CSS Library Lab
Instructors
Quizzes
Vocabulary
Sample Worksheets
Citations
FAQs
CSS Library Homepage
Subject Encyclopedias
Classification
Call Numbers
List of Subject Encs.
The Index
Article Titles
Authorship
Subheadings
Cross-References
The Bibliography
MLA & APA Style
Creating Your Citation
The College of St. Scholastica Library Lab
Worksheet Two: The Reference Collection
Overview
The Reference Collection is the intellectual toolbox of the scholar. If you have ever worked on a house you know that having the right tool can make the difference between completing a project in a timely manner with ease, or spending hours in frustration.  Or, if you have ever had the pleasure of being a gardener, you know that shovels are for digging, but different shovels have different sized and shaped blades, with longer or shorter handles, which are used for digging different types of holes in different types of soil - yet they are all shovels. 
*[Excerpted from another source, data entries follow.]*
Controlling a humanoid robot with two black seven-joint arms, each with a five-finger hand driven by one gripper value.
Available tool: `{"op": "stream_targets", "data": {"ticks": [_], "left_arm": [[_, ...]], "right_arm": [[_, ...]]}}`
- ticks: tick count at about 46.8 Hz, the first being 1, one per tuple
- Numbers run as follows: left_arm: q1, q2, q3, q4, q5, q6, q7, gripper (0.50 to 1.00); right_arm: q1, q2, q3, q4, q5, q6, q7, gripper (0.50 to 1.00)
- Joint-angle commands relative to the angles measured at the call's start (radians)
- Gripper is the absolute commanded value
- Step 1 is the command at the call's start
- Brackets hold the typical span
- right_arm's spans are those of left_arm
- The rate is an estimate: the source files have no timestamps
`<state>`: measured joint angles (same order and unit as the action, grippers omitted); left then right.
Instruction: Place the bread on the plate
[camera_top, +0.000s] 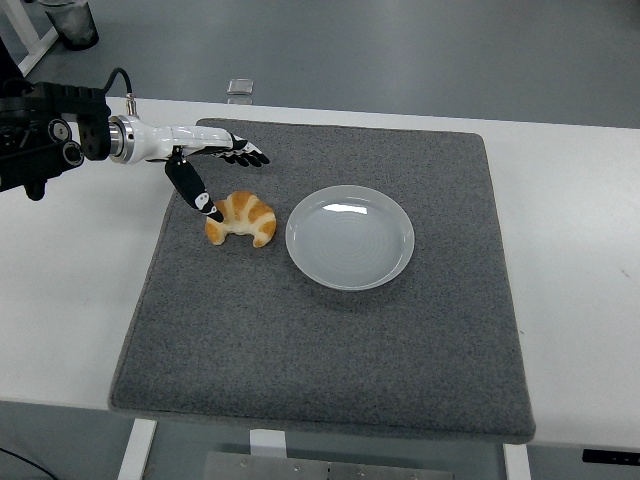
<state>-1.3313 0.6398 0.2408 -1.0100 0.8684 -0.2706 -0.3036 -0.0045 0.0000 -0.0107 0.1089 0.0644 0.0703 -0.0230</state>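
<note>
The crescent-shaped bread roll (241, 219) is golden brown, banded with paler cream stripes across its back and darker orange-brown ridges between them. The round glossy plate (349, 237) is a pale grey-white, with a brighter white glint near its far rim. The rectangular felt-like mat (330, 340) is dark charcoal grey with a fine speckled texture. The flat table top (575, 260) is plain white. The robot's left hand (205, 165) is white along the palm shell, with black fingers (247, 155) marked by small white patches, on a silver wrist and black forearm.
</note>
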Motion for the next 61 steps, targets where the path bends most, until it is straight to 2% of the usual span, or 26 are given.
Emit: {"op": "stream_targets", "data": {"ticks": [1, 11, 25, 34, 41, 52, 57, 59, 61], "left_arm": [[0.003, -0.012, 0.014, 0.001, 0.000, 0.005, 0.000, 0.999], [0.003, -0.023, 0.035, 0.004, 0.012, 0.008, 0.000, 0.999], [0.021, -0.072, 0.046, 0.027, 0.034, 0.011, 0.000, 0.996], [0.032, -0.081, 0.046, 0.027, 0.040, 0.036, 0.000, 0.996], [0.032, -0.086, 0.048, 0.039, 0.072, 0.037, 0.000, 0.981], [0.038, -0.088, 0.048, 0.041, 0.081, 0.053, -0.002, 0.913], [0.041, -0.086, 0.048, 0.041, 0.122, 0.062, -0.003, 0.857], [0.044, -0.086, 0.048, 0.041, 0.136, 0.070, -0.003, 0.819], [0.046, -0.088, 0.048, 0.041, 0.143, 0.071, -0.003, 0.808]], "right_arm": [[0.000, 0.000, 0.000, 0.000, 0.000, 0.000, 0.000, 0.952], [0.000, 0.000, 0.000, 0.000, 0.000, 0.000, 0.000, 0.952], [0.000, 0.000, 0.000, 0.000, 0.000, 0.000, 0.000, 0.952], [0.000, 0.000, 0.000, 0.000, 0.000, 0.000, 0.000, 0.952], [0.000, 0.000, 0.000, 0.000, 0.000, 0.000, 0.000, 0.952], [0.000, 0.000, 0.000, 0.000, 0.000, 0.000, 0.000, 0.952], [0.000, 0.000, 0.000, 0.000, 0.000, 0.000, 0.000, 0.952], [0.000, 0.000, 0.000, 0.000, 0.000, 0.000, 0.000, 0.952], [0.000, 0.000, 0.000, 0.000, 0.000, 0.000, 0.000, 0.954]]}}
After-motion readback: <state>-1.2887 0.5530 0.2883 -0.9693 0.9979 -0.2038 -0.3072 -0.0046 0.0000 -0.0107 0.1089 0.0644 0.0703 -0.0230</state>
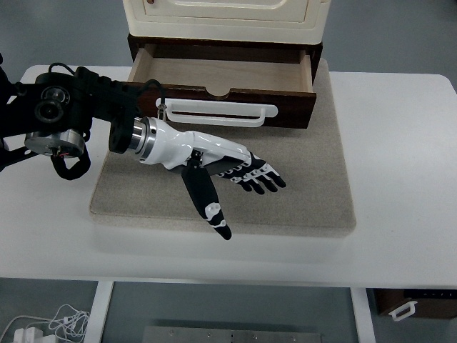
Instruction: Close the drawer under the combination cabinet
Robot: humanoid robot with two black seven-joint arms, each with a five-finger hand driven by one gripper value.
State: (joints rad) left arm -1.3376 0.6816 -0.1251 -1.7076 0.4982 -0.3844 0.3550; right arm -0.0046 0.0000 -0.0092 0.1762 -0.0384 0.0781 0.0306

During your time at CSS you will be working on intellectual "projects," and at times you are going to need to do some intellectual digging. The Reference Collection is where you should begin. It houses many intellectual tools - dictionaries, subject encyclopedias, atlases, biographical sources, indexes, chronologies - all of which have specialized purposes for specialized tasks. Learning to use these (or even to think of using them before you head off to a computer) can make the difference between completing your project in a timely manner or hours of frustration. 
 
Three Testimonials for Using the Reference Collection (based on true stories)
A psychology student interested in a graduate degree in psychology with an emphasis on the study of aging spent three hours on the Internet looking for schools which offered a program that matched his interest. After much frustration, he managed to find three. Each year the CSS Library purchases a copy of Graduate Study in Psychology [Ref. BF77 .G73 2002]. A one-minute walk to the shelf, and another minute examining the index, yielded a list of 26 schools, along with current contact information, tuition rates, etc. 

A professor has assigned students the task of finding a copy of a treaty between Native Americans and the United States Government. The professor supplies a URL of a new website that alleges to have the full-text of all treaties available. Try as the student might, she cannot access the site (presumably, problems with the server). The student comes to the library. In the Indian Reference Resource collection there are five different works that contain the texts of all the treaties between Native Americans and the U.S. Government (and also from the time before there was a U.S. Government) arranged by time period, geographical region, and tribe. It took the student only a few minutes to locate a treaty of interest and to make a photocopy of it. 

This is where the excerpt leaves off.